A narrativa é o momento em que o narrador se torna sujeito, enunciando a história que tem por verdadeira no momento; é a sua ficção verdadeira enquanto história de vida. Ao tempo que fala o sujeito efetua a ação ao dar-lha significado. É dado compreender-se como autor de sua história e de si próprio. Pois, durante a narrativa o sujeito se configura como hipótese aceitável – suficiente boa – dentro da possibilidade provisória em seu horizonte. A vivência será validada a partir da diversidade de experiências testadas para construção da identidade e a reconfiguração se dará sob medida.

A justificativa e finalidade da existência humana está na realização de todas as atividades dentro do horizonte de suas possibilidades. Não somos a não ser que estejamos propensos a vir a ser e, ainda assim, quando o formos, estaremos buscando a possibilidade de sê-lo. Faz parte do ser.

O projeto de si não é finito, suas realizações concretas são estados transitórios. É necessário conferir tempo e espaço para o desenvolvimento e realização do projeto de si. Envolvem bastante tempo – formação profissional, acadêmica, familiar, afetiva - e atualizáveis como atitudes que mudam a forma física e mental que o sujeito tem de si e alteram a relação ao sentimento que tem em relação a si mesmo.

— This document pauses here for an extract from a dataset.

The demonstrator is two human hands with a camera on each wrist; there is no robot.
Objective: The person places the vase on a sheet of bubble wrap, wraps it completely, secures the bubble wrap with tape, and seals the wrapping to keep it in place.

A narração do eu e o retrospecto levam ao desenvolvimento do que impulsiona a história para a diante que é a visão prospectiva. Quando visualiza um ser-a-vir, ser-para é que o eu se constrói como tendo-sido. É diante da possibilidade que se constrói. A construção prospectiva do passado consiste na projeção da perspectiva possível de uma história realizável e se torna concreta com realizações singulares. Possibilidades se abrem, pois a dinâmica não encerrou a construção da história de si, permite potencialidades projetivas.

A história de vida é a projeção em que o sujeito se produz a si mesmo. O sujeito só existe na história por fazer e é sua emergência que intenciona sua história, que conta sua história de vida.